As of: April 10, 2022
Anything by Thomas Sowell is excellent, but this book in particular seems to drive the heart of what motivates the Left-Progressives. Although originally published in 1999, it is as trenchant and relative as though it was written yesterday. If you read only one political book this year, let this be the one.
(from the cover) "This is not a comforting book - it is a book about disturbing issues that are urgently important today and enduringly critical for the future. It rejects both "merit" and historical redress as principles for guiding public policy. It shows the "peace" movements have led to war and to needless casualties in those wars. It argues that "equality" is neither right or wrong, but meaningless.

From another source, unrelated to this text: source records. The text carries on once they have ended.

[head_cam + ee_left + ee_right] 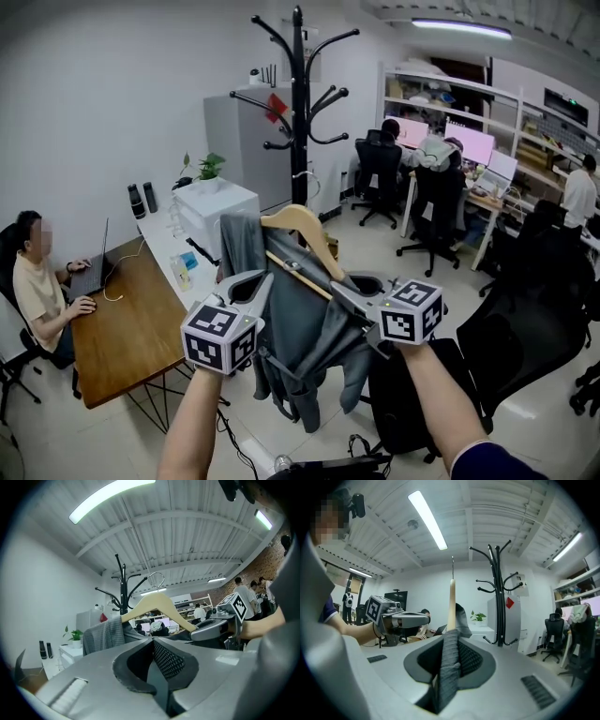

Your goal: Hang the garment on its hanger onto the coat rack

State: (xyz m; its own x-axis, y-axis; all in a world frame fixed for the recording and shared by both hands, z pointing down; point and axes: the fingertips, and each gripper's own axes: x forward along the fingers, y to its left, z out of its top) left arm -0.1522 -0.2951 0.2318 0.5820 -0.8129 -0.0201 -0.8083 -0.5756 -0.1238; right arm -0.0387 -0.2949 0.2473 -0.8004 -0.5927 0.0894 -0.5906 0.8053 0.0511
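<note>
A grey garment (309, 347) hangs on a wooden hanger (300, 225), and I hold both up between my two grippers. The left gripper (265, 279) grips the cloth at the hanger's left shoulder. In its own view a dark fold of cloth sits between the closed jaws of the left gripper (153, 640). The right gripper (342, 289) holds the right shoulder, and in its own view the right gripper (451, 639) is shut on a strip of grey knit (449, 667). The black coat rack (298, 112) stands farther back, apart from the hanger, with a red tag on one arm.
At the left a wooden desk (131, 328) has a person at a laptop. A white cabinet (216, 211) with a plant and a grey cabinet (244, 141) flank the rack. Black office chairs (525, 319) stand to the right. People sit at monitors at the back right.
</note>
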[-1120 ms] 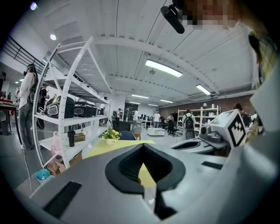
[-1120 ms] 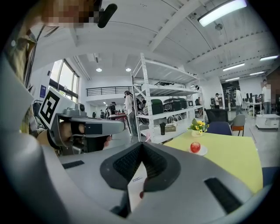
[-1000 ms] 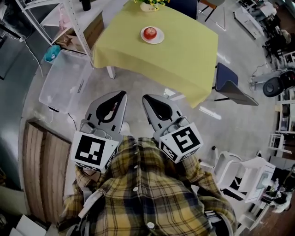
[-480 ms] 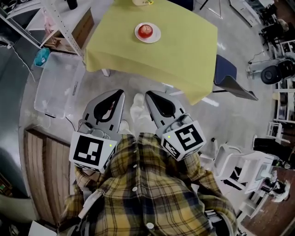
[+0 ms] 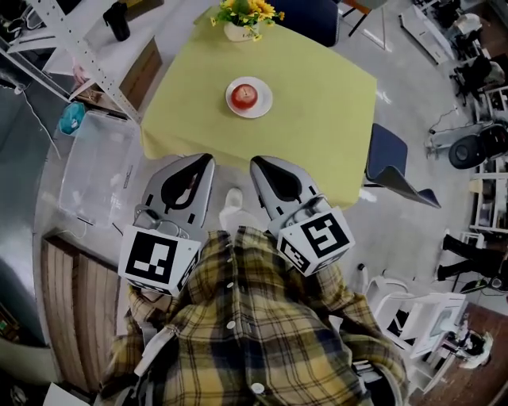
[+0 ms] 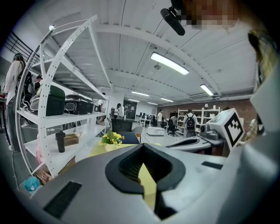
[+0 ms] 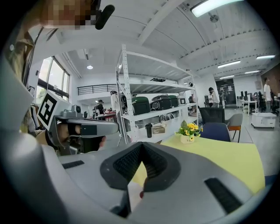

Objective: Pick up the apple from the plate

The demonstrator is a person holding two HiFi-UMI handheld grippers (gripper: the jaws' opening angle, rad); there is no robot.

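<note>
A red apple [image 5: 244,95] sits on a small white plate [image 5: 266,101] on the yellow-clothed table [image 5: 317,119], seen in the head view ahead of both grippers. My left gripper [image 5: 209,161] and right gripper [image 5: 257,165] are side by side at the table's near edge, well short of the plate. Both are shut with nothing between their jaws. In the left gripper view the closed tips [image 6: 142,146] point over the yellow cloth. In the right gripper view the closed tips [image 7: 142,145] hide most of the plate, and a red speck [image 7: 141,194] shows in the gap below them.
A pot of yellow flowers [image 5: 242,24] stands at the table's far edge. A white metal rack [image 5: 79,55] and a clear plastic bin [image 5: 95,166] are to the left. A blue chair [image 5: 397,158] is at the right, and a wooden pallet [image 5: 67,293] lies near left.
Both grippers have moved forward together, from the bare floor up to the table's near edge. The plate with the apple now lies closer to them. Their jaws stayed shut.
</note>
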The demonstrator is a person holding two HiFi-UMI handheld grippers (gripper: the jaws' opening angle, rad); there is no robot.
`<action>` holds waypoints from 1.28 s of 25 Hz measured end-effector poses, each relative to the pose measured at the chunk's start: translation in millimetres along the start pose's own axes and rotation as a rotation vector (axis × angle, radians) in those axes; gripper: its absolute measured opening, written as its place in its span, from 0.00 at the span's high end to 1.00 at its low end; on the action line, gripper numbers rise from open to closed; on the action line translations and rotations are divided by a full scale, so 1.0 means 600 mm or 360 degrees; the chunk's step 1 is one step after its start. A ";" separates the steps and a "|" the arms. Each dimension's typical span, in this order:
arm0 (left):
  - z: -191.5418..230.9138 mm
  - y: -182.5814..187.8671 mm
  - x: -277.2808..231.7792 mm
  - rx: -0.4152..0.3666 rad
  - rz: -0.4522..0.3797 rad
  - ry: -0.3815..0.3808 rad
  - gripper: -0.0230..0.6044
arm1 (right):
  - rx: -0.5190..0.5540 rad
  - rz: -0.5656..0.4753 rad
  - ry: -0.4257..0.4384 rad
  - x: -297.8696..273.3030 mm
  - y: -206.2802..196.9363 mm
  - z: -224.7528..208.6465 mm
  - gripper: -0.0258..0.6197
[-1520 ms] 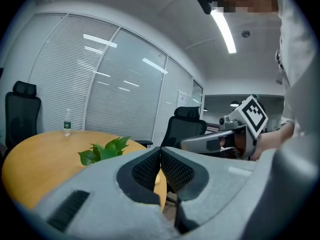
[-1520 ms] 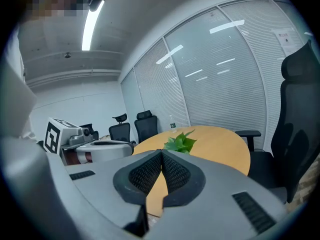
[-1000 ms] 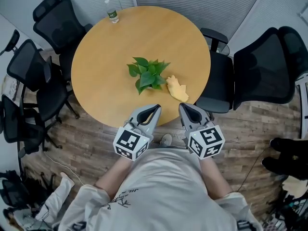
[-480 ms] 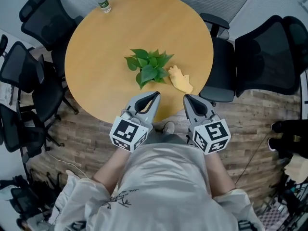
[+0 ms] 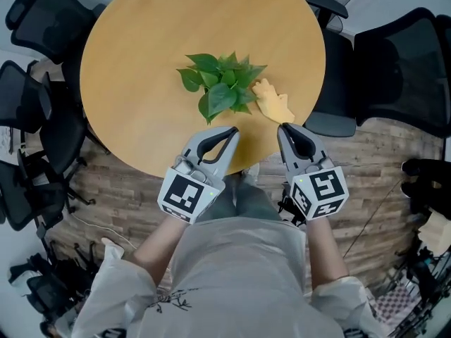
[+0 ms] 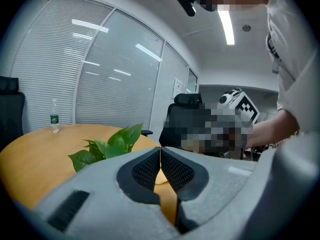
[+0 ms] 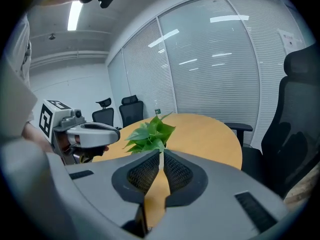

The Quest For Cosmic Justice shows how confused conceptions of justice end up promoting injustice, how confused conceptions of equality end up promoting inequality, and how the tyranny of social visions prevents many people from confronting the actual consequences of their own beliefs and policies. Those consequences include the steady and dangerous erosion of the fundamental principles of freedom - and the quiet repeal of the American revolution.
Extraordinary Popular Delusions and the Madness of Crowds is an early study of crowd psychology by Scottish journalist Charles Mackay, first published in 1841. He covers a variety of topics, including three economic bubbles: The Mississippi Bubble (France), the South-Seas Bubble (England) and Tulipmania (Holland). One enduring theme is the willingness of people at all economic and social levels to ignore factual information and act on the basis of emotions and greed. This same theme is a major characteristic of the Left-Progressive faction, as documented so eloquently by Thomas Sowell in The Vision Of The Anointed and others of his books.
"A superb book. The Friedmans eloquently diagnose the problems facing America and make imaginative proposals for change. It is 'must reading' for everyone - from the President to the private citizen - who is concerned with the future of America." --- Ronald Reagan
"In this powerful and persuasive book two distinguished economists, Milton Friedman and his wife, Rose, unravel the mysteries of economics for the man or woman in the street (Main Street or Wall Street). They show us how our freedom has been eroded and our prosperity undermined through the explosion of laws, regulations, agencies, and spending in Washington, how good intentions often produce deplorable results when government is the middleman." (from the publisher).
The influence of intellectuals is not only greater than in
previous eras but also takes a very different form from that envisioned by
those like Machiavelli and others who have wanted to directly influence
rulers. It has not been by shaping the opinions or directing the actions
of the holders of power that modern intellectuals have most influenced the
course of events, but by shaping public opinion in ways that affect the
actions of power holders in democratic societies, whether or not those
power holders accept the general vision or the particular policies favored
by intellectuals. Even government leaders with disdain or contempt for
intellectuals have had to bend to the climate of opinion shaped by those
intellectuals.
Intellectuals and Society not only examines the track record of
intellectuals in the things they have advocated but also analyzes the
incentives and constraints under which their views and visions have
emerged. One of the most surprising aspects of this study is how often
intellectuals have been proved not only wrong, but grossly and
disastrously wrong in their prescriptions for the ills of society — and
how little their views have changed in response to empirical evidence of
the disasters entailed by those views.
Sub-titled "Self-Congratulation as a Basis for Social Policy", this book is a devastating critique of the mind-set behind the failed social policies of the last 50 years. Thomas Sowell sees what has happened not as a series of isolated mistakes but as a logical consequences of a vision whose defects have led to disasters in education, crime, family disintegration, and other social pathology.
In this book, "politically correct" theory is repeatedly confronted with facts - and sharp contradictions between the two are explained in terms of a whole set of self-congratulatory assumptions held by political and intellectual elites. These elites - the anointed - often consider themselves "thinking people", but much of what the call thinking turns out, on examination, to be rhetorical assertion, followed by evasions of mounting evidence against these assertions.